## What you need to do
Beneath this instruction is a block of data; output from it exactly the lines that run from the one containing "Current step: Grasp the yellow" through the one containing "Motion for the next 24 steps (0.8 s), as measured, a", inclusive.
[Data listing — start]
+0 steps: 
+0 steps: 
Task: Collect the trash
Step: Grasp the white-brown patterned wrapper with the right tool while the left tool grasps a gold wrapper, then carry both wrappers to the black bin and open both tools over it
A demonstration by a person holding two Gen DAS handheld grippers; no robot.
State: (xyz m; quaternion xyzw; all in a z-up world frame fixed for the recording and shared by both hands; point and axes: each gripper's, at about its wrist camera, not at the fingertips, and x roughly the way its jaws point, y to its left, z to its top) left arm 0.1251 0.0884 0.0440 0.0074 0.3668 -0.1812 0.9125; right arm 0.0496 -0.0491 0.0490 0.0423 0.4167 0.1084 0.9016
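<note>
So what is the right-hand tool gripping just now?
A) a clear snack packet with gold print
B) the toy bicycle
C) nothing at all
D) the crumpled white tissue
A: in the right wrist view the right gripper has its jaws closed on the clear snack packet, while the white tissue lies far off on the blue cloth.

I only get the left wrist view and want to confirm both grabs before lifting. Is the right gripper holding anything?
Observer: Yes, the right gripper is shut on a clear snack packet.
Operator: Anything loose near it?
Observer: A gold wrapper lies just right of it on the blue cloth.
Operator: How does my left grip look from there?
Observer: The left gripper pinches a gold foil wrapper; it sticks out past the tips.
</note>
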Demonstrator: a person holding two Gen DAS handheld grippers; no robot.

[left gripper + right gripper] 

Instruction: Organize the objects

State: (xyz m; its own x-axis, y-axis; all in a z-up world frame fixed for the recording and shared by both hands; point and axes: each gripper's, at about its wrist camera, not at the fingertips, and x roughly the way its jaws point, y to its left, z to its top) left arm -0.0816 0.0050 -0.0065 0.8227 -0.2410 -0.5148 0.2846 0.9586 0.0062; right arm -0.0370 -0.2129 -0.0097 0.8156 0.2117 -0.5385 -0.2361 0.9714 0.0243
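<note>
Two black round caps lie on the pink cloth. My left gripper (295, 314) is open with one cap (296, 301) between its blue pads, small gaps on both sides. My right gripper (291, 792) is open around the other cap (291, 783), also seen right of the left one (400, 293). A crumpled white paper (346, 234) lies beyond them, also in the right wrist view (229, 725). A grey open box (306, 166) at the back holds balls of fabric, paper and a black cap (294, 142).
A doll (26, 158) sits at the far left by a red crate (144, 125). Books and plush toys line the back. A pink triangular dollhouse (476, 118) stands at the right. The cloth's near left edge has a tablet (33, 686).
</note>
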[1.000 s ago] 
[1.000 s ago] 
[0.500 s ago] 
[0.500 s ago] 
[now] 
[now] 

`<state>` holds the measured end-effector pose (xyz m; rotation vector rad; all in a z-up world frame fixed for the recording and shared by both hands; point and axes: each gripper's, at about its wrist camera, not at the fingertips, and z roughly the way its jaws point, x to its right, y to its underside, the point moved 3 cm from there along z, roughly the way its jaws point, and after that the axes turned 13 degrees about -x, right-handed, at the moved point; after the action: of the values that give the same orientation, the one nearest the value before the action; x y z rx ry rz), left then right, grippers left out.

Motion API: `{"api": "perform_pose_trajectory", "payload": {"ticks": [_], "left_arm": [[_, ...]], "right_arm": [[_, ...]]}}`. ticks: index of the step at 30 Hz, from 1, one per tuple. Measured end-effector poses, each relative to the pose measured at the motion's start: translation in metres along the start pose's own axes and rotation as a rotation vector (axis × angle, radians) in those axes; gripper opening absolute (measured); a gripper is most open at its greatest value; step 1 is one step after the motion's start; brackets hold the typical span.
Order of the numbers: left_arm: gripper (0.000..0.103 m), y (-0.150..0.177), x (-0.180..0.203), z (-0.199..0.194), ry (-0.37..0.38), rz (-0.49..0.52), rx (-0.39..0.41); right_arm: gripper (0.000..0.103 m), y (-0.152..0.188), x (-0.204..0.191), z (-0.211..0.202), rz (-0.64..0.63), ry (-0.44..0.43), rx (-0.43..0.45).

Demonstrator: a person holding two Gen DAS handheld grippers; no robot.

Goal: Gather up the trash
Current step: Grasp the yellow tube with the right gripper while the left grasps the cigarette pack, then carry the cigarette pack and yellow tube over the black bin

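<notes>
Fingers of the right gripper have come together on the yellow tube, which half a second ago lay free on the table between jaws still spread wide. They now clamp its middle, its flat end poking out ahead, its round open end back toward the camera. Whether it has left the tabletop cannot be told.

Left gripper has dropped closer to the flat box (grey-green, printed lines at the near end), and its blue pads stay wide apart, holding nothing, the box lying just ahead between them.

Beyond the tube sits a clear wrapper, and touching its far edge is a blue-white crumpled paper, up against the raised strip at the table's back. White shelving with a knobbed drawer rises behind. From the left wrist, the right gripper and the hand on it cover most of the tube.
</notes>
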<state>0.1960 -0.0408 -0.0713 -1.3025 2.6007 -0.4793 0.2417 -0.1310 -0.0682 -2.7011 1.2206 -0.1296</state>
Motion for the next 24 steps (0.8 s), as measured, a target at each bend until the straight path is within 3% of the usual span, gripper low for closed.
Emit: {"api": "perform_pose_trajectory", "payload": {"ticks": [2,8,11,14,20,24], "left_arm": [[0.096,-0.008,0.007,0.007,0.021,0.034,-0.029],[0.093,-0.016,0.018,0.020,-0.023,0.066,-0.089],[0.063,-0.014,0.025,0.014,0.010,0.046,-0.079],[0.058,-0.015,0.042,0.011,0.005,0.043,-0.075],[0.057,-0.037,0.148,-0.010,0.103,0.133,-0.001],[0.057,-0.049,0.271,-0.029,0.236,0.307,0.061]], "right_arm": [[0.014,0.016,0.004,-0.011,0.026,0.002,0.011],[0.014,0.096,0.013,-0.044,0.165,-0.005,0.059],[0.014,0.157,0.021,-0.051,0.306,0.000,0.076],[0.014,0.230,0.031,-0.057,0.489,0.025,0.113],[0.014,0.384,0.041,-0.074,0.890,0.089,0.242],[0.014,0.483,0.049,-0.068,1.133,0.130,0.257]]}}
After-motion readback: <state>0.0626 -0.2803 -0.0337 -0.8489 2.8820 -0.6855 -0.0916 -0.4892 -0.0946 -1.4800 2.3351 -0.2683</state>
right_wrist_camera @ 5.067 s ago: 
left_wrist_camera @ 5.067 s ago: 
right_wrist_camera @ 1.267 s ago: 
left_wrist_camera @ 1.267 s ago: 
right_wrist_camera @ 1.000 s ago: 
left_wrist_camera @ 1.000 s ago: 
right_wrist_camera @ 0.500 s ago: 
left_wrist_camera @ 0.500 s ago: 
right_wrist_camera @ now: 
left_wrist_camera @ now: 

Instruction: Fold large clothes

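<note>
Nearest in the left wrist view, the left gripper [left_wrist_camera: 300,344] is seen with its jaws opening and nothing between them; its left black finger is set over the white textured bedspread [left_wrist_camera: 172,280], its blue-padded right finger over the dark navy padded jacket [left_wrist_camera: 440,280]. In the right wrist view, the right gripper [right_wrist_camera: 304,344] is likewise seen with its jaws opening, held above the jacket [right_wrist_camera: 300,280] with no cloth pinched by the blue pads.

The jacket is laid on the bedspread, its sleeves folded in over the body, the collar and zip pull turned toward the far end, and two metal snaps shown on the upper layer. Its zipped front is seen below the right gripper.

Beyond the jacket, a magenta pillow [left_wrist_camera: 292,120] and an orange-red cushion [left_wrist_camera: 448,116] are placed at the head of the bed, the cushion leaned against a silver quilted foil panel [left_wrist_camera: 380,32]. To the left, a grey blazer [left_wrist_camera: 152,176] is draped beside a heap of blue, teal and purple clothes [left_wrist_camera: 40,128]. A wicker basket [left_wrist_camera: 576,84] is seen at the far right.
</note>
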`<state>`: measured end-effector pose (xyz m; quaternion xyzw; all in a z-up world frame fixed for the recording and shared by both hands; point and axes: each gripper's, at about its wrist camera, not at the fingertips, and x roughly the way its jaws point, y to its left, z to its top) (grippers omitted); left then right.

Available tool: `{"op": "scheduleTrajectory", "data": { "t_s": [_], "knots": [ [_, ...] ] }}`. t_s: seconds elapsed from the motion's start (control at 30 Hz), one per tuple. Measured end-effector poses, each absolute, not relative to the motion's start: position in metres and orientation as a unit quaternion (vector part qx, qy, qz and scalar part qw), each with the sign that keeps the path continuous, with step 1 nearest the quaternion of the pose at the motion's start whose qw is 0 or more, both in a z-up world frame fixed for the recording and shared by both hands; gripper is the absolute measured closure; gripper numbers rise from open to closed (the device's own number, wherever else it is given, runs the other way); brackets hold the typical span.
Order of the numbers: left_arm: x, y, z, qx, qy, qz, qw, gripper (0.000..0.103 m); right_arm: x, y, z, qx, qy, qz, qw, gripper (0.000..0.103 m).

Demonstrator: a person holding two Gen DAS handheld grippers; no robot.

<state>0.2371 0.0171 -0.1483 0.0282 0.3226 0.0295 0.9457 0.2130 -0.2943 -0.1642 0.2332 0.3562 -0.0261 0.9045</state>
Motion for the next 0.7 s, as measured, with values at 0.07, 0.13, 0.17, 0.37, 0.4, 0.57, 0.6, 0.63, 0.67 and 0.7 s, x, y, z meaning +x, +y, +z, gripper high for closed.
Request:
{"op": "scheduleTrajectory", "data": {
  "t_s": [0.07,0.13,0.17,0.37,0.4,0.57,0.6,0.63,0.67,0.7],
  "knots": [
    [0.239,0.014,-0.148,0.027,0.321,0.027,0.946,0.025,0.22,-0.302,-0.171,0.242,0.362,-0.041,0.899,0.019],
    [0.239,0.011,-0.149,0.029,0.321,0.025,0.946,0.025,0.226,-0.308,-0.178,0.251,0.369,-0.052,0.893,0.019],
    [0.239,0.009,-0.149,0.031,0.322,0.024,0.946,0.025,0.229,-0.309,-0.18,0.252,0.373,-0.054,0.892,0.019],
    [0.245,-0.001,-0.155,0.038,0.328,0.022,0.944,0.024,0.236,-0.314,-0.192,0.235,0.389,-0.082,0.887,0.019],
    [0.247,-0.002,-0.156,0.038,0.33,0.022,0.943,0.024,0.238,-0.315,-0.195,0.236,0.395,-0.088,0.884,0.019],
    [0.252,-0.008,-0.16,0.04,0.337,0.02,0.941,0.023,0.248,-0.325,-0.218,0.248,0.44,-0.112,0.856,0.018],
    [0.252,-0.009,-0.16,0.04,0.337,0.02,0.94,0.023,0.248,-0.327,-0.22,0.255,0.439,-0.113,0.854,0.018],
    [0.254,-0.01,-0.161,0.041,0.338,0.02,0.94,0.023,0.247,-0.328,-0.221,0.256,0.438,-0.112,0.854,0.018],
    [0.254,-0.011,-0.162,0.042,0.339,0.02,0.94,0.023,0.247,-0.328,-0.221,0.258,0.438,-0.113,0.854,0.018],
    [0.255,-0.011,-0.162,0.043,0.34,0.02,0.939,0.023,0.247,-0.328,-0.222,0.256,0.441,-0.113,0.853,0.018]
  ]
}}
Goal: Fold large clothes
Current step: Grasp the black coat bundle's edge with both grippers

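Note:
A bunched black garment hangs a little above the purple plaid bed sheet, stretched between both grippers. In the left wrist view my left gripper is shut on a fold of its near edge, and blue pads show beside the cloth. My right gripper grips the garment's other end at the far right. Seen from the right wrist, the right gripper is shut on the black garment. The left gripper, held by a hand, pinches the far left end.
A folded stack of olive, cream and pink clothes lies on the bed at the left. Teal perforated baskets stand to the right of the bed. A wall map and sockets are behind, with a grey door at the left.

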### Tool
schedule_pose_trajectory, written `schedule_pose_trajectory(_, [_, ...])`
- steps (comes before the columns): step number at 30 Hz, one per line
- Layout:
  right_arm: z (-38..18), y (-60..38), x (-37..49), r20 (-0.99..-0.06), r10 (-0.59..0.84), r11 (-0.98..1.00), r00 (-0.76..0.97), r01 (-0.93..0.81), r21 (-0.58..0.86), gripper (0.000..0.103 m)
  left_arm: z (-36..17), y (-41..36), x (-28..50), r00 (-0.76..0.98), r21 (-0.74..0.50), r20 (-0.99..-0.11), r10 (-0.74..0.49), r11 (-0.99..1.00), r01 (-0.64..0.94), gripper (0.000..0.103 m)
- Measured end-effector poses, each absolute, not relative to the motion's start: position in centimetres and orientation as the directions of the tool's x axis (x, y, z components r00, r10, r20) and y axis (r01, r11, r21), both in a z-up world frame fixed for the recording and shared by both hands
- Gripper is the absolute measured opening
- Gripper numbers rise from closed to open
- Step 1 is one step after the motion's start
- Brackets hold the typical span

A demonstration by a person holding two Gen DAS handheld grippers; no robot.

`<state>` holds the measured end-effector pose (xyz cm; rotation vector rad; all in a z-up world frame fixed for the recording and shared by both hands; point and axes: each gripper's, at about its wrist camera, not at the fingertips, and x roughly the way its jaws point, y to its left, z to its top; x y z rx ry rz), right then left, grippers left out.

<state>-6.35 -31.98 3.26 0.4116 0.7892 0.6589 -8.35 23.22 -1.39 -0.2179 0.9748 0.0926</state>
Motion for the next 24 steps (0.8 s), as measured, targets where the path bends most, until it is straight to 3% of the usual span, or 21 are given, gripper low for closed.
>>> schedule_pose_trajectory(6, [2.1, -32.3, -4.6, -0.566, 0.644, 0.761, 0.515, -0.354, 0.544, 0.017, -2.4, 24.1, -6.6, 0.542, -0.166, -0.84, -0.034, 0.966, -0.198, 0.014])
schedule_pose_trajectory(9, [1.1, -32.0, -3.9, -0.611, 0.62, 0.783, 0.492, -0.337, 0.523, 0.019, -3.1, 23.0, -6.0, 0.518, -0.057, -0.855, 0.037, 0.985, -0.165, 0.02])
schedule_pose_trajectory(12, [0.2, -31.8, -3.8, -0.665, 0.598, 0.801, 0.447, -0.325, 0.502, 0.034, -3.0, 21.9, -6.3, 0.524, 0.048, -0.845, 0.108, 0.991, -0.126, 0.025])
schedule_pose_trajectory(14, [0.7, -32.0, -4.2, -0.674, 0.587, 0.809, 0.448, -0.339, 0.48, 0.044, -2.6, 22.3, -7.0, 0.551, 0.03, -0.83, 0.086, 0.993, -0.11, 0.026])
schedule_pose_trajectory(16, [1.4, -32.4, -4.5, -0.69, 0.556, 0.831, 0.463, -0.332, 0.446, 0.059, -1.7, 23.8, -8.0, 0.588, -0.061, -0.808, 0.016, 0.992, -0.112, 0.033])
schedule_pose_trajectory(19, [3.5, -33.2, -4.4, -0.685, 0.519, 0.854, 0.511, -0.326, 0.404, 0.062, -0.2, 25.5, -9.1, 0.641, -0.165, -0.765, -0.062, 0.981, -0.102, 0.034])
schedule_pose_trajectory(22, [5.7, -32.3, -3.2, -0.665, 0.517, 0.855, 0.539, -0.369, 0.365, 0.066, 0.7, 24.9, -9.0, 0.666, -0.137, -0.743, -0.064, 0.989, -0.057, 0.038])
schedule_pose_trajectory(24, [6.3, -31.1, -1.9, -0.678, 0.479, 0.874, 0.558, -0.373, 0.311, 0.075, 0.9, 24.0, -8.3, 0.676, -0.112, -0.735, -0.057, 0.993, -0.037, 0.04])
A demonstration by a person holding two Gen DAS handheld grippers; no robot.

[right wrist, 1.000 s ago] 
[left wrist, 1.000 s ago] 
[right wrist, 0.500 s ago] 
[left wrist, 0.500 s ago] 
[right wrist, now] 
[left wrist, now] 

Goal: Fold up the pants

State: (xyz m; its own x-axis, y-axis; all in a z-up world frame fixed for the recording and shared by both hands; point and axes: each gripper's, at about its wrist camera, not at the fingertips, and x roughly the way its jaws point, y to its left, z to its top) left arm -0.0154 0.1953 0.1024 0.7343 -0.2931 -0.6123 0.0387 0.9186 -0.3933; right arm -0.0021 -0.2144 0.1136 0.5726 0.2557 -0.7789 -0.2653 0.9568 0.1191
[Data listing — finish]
## Answer space
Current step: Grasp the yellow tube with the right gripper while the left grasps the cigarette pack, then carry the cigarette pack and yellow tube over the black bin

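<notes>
Fingers of the right gripper have come together on the yellow tube, which half a second ago lay free on the table between jaws still spread wide. They now clamp its middle, its flat end poking out ahead, its round open end back toward the camera. Whether it has left the tabletop cannot be told.

Left gripper has dropped closer to the flat box (grey-green, printed lines at the near end), and its blue pads stay wide apart, holding nothing, the box lying just ahead between them.

Beyond the tube sits a clear wrapper, and touching its far edge is a blue-white crumpled paper, up against the raised strip at the table's back. White shelving with a knobbed drawer rises behind. From the left wrist, the right gripper and the hand on it cover most of the tube.
</notes>
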<state>0.1960 -0.0408 -0.0713 -1.3025 2.6007 -0.4793 0.2417 -0.1310 -0.0682 -2.7011 1.2206 -0.1296</state>
Motion for the next 24 steps (0.8 s), as measured, a target at each bend until the straight path is within 3% of the usual span, gripper low for closed.

The answer given is complete as it stands.